Sustained low oil prices could hurt the U.S. oil industry and the fleets that serve it.

Sustained low oil prices could hurt the U.S. oil industry and the fleets that serve it.

Photo courtesy ConocoPhillips

Most Americans closed out the first week in March fretting about the onset of COVID19 – the illness caused by the new version of coronavirus that emerged in China late last year – and the resulting stock market crash it triggered as multiple U.S. states reported cases of the virus.
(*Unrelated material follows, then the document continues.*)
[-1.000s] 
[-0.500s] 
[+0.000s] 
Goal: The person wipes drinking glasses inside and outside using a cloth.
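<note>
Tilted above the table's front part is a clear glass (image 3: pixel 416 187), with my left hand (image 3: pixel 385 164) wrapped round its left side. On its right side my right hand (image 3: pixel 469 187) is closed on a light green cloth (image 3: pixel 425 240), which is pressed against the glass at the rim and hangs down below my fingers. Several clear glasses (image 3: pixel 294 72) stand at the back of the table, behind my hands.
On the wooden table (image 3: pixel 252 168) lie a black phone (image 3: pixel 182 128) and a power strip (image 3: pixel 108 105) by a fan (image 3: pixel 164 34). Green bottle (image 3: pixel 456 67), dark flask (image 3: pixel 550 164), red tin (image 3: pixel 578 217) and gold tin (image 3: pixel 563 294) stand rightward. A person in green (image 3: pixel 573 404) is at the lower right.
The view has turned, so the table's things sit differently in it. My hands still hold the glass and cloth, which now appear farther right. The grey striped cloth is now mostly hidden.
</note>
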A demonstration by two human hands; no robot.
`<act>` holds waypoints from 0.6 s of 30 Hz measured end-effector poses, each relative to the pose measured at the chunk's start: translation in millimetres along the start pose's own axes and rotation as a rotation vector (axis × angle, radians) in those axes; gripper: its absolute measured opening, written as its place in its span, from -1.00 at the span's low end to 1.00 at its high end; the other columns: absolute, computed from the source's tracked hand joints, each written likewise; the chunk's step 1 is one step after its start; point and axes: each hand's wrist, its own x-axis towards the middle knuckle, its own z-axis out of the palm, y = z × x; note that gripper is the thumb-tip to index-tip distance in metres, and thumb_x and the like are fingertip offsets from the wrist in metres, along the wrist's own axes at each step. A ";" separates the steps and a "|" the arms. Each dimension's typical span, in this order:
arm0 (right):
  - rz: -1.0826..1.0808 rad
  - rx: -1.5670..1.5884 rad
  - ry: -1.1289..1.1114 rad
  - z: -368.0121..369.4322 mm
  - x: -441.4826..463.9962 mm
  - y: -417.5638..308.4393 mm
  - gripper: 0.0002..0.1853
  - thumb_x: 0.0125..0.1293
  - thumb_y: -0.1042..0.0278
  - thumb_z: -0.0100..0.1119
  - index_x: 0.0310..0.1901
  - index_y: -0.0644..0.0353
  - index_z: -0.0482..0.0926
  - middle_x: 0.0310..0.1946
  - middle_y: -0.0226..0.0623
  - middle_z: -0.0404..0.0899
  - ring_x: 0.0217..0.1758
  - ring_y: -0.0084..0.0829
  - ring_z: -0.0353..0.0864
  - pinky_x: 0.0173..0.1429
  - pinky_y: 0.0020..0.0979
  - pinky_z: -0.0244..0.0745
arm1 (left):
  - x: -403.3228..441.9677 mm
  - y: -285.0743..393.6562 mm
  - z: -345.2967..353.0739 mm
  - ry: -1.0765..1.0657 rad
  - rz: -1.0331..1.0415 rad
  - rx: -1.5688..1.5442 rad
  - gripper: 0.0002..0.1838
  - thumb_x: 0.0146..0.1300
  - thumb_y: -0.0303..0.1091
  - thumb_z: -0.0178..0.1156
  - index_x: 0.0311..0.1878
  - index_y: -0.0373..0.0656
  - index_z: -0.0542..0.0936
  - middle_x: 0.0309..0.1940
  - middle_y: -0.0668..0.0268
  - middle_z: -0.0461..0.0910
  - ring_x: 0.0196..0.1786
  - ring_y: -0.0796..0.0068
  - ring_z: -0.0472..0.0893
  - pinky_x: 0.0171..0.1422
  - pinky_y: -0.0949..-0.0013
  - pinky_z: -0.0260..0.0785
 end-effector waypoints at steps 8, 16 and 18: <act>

Then on Monday morning, March 9, they woke up to discover that Saudi Arabia and Russia were embroiled in a price war centered on crude oil.

HDT turned to a couple of industry analysts for their thoughts on how this trade war flared up and what its implications are likely to be.

Jim Meil, a principle and industry analyst for ACT Research, says there is always tension between oil-producing states, with the countries in the Organization of Petroleum Exporting Countries (OPEC) normally keeping a firm grip on pricing. Saudi Arabia, the world’s leading (and most cost-effective) oil-producing country, is the de facto leader of that group.

Meil noted that oil prices have been slowly eroding for some time now as the global economy has been cooling off – a process that has been expediated by the COVID19 epidemic and the dramatic gains and losses in the stock market.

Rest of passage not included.